Peter Rajinder Kohli of Leesport Pennsylvania a stockbroker formerly registered with Trustmont Financial Group is the subject of a customer initiated investment related arbitration claim in which the customer requested $373,023.00 in damages based upon allegations that Trustmont failed to supervise Kohli’s securities transactions in the customer’s account which resulted in losses. Financial Industry Regulatory Authority (FINRA) Arbitration No. 20-01996 (June 25, 2020).
FINRA Public Disclosure reveals that Kohli has been identified in six additional customer initiated investment related disputes concerning accusations of his misconduct when he was employed by Trustmont Financial Group. Kohli is the subject of a customer initiated investment related arbitration claim which was resolved for $75,000.00 in damages based upon accusations that the customer was inappropriately advised regarding promissory notes during the time that Kohli was associated with Trustmont. FINRA Arbitration No. 18-03079 (Dec. 17, 2019).
On December 30, 2019, another customer filed an investment related arbitration claim concerning Kohli’s activities where the customer sought $254,807.00 in damages founded on accusations of the failure to supervise the stockbroker’s transactions causing the customer losses. FINRA Arbitration No. 19-03770. Kohli has also been identified in a customer initiated investment related arbitration claim where the customer sought $130,566.62 in damages founded on accusations that the customer was placed into fraudulent mutual funds as well as bad variable annuity and promissory note products by the stockbroker when he was employed by Trustmont. FINRA Arbitration No. 20-00019 (Mar. 5, 2020).
Kohli is referenced in another customer initiated investment related arbitration claim in which the customer requested $70,000.00 in damages supported by allegations of Kohli’s inappropriate sale of promissory notes to the Trustmont customer. FINRA Arbitration No. 20-00019 (Mar. 5, 2020).
A judgement was also entered against Kohli in which he was required to pay a civil penalty of $160,000.00 and had been permanently enjoined from committing fraudulent activities in violation of Securities Exchange Act of 1934 Section 10(b), Securities and Exchange Commission (SEC) Rule 10b-5, Securities Act of 1933 Section 17(a) and Investment Advisers Act Section 206 and Rule 206(4)-8. Case No. 5:16-cv-5413 (E.D. Pa. Nov. 16, 2017).

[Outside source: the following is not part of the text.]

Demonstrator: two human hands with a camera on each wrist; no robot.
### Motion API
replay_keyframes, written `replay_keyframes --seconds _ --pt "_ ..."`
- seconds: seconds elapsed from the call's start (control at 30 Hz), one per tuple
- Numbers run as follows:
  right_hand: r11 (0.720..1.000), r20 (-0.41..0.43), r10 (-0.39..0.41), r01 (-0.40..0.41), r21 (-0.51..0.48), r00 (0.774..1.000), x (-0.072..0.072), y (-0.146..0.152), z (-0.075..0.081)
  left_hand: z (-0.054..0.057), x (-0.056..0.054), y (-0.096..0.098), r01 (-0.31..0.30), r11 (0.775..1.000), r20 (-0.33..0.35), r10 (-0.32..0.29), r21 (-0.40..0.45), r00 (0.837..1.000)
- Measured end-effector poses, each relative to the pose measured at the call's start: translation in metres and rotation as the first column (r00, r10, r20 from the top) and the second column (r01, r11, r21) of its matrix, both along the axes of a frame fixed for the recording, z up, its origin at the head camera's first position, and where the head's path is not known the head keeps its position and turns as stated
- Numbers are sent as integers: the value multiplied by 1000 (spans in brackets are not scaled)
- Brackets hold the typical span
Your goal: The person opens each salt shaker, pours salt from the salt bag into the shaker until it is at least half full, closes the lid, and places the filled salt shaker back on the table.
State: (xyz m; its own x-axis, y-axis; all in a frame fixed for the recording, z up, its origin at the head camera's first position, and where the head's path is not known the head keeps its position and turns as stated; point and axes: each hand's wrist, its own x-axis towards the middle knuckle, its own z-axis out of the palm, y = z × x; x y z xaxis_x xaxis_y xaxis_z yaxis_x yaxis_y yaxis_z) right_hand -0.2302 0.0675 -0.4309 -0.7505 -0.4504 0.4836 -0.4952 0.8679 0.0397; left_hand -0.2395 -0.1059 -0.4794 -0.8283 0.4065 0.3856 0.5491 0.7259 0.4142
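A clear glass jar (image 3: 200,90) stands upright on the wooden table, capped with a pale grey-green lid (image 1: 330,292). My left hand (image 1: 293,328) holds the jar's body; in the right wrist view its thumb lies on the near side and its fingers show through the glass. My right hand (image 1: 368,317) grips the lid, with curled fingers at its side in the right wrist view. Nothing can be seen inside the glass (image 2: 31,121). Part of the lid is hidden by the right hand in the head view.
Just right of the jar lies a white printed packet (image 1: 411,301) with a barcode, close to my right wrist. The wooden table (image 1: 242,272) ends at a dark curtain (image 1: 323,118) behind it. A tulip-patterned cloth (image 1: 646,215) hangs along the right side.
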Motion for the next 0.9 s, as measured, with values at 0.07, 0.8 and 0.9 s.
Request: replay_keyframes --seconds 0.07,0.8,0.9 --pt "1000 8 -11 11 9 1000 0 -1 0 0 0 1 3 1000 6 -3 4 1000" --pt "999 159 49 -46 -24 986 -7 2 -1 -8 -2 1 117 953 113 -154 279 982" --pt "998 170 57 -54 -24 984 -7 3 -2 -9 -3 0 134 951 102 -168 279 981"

According to the SEC Complaint, Kohli defrauded investors and misappropriated their funds. Securities and Exchange Commission v. Peter R. Kohli et al. Case No. 5:16-cv-05143-JLS (Sept. 26, 2016). According to the Complaint, Marshad Capital Group, DMS Advisors Inc. and Kohli took part in a scheme to accumulate $3,200,000.00 from 120 individuals who invested in companies owned and managed by Kohli.
SEC alleged that DMS Funds consisted of four emerging markets mutual fund series which were established by Kohli in 2012. Customers had allegedly been solicited directly by Kohli to invest in DMS Funds. The Complaint stated that Kohli handed investors documentation in which risks were omitted and misrepresentations had been made concerning the nature of DMS Funds. SEC indicated that customers were deprived of information about possible non-payment of DMS Funds’ expenses without additional funds.
SEC stated that Kohli’s fraudulent activities were evident in three ways. Warrants to buy Marshad stock – a company that was operated by Kohli – had allegedly been misrepresented by the stockbroker. The Complaint also alleges that funds provided to Kohl from investors had been misappropriated. Investors had allegedly been lied to by Kohli to at the time in which he was attempting to prevent the failure of one of these funds. SEC also indicated that holders of Marshad promissory notes were told lies by Kohli so that he could accumulate more funds to pay expenses. According to the Complaint, Kohli’s conduct was violative of Securities Exchange Act of 1934 Section 10(b), SEC Rule 10b-5 and Securities Act of 1933 Section 17(a).